CNN learning paradigm
DNNs have four crucial points: accuracy, network topology, data type, and the size of the data layer. These factors directly affect the inference part, which is the actual hardware accelerator. This hardware accelerator is also characterised by four parameters: performance, power consumption, memory bandwidth, and, of course, costs.
In current state-of-the-art neural network design, there are two main paths going forward: increase the accuracy by increasing the performance MAC (MAC: Multiply Accumulate) or reduce the performance at the same accuracy level. As a rule of thumb: in order to increase the accuracy by 5 percent, the performance must be increased by a factor of 10 currently.
Another major research area to mitigate performance increase is to compromise the data type by adopting integer or even bit representation. The applicability of data type reduction strongly depends on the problem to solve. Nevertheless, the current state of the art shows 16-bit fixed point provided with a loss of 1% accuracy against 32-bit floating point.
Looking at the energy conception in the inference layer, two factors are particularly negative: memory accesses and floating-point computations.

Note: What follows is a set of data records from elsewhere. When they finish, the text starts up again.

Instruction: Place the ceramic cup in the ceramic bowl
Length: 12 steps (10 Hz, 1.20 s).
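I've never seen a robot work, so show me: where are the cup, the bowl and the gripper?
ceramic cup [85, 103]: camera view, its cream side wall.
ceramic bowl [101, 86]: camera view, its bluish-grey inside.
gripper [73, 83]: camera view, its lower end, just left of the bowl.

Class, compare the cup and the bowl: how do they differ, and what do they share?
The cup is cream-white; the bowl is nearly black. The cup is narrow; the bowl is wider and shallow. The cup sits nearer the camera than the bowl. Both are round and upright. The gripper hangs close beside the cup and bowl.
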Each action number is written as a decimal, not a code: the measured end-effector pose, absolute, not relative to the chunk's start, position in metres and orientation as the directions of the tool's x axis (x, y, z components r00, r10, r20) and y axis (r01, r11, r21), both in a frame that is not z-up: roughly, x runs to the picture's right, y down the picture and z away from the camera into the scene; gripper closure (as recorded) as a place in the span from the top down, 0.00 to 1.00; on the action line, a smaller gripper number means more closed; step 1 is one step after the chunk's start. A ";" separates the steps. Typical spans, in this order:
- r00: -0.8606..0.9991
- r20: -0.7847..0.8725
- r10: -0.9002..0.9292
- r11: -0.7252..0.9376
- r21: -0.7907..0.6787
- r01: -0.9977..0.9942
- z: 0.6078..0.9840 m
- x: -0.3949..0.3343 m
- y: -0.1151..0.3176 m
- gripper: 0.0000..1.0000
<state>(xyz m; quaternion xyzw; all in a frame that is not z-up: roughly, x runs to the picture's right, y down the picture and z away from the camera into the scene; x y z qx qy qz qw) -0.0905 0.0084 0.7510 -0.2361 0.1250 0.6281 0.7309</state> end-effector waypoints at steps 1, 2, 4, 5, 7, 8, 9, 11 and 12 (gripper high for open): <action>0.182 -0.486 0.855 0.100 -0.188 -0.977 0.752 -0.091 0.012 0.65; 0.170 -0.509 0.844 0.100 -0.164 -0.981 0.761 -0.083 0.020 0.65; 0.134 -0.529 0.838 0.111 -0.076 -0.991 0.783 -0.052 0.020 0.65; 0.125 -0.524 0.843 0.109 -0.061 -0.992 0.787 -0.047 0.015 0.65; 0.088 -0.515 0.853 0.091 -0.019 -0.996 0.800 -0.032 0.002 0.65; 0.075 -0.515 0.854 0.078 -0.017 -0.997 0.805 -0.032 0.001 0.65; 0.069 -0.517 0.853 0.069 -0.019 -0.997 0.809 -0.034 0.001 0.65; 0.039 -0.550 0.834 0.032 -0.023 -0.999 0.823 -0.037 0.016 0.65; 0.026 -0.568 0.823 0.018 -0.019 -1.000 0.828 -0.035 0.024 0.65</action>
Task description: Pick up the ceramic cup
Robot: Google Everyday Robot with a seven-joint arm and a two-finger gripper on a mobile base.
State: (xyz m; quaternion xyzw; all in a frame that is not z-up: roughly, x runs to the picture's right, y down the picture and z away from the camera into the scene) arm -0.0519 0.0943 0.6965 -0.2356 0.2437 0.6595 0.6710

- 32-bit read access to the DRAM would consume 640 pJ (picoJoule) while SRAM access needs 5 pJ
- 32-bit floating-point multiplication consumes 3.7 pJ, while an 8-bit integer multiplication only requires 0.2 pJ.
In order to achieve the lowest possible power consumption for embedded systems, the inference engines will specialize in integer computation (16-bit, possibly 8-bit considering higher loss in accuracy) and a memory-free architecture (minimising access to DDR and to local SRAM).
CNN inference paradigm
Traditional computing architectures, such as CPU and GPU, are currently the mainstream for both learning and inference of CNNs, taking advantage of both their high performance and high flexibility. However, these are not effective – especially from a power consumption point of view.
For a 5x5 convolution filter, a total of 50 read (data and operands), 25 MAC, and a write back are necessary. This means that three instructions are required per MAC, where the instruction efficiency is only around 30 percent. However, this is usually covered by architectural improvements such as VLIW or Superscalar.
From the energy point of view, this leads to around 425 pj for floating point computation, of which 60 per cent is due to the actual floating-point MAC operations – considering the data is in local caches. Moving to 16-bit fixed point integer, the energy consumption drops to 276 pJ, and only 10 per cent of this is then due to the actual MAC operations. As a result, an optimized CNN architecture can provide an improvement of a factor of 20 compared to traditional CPU/GPU architectures.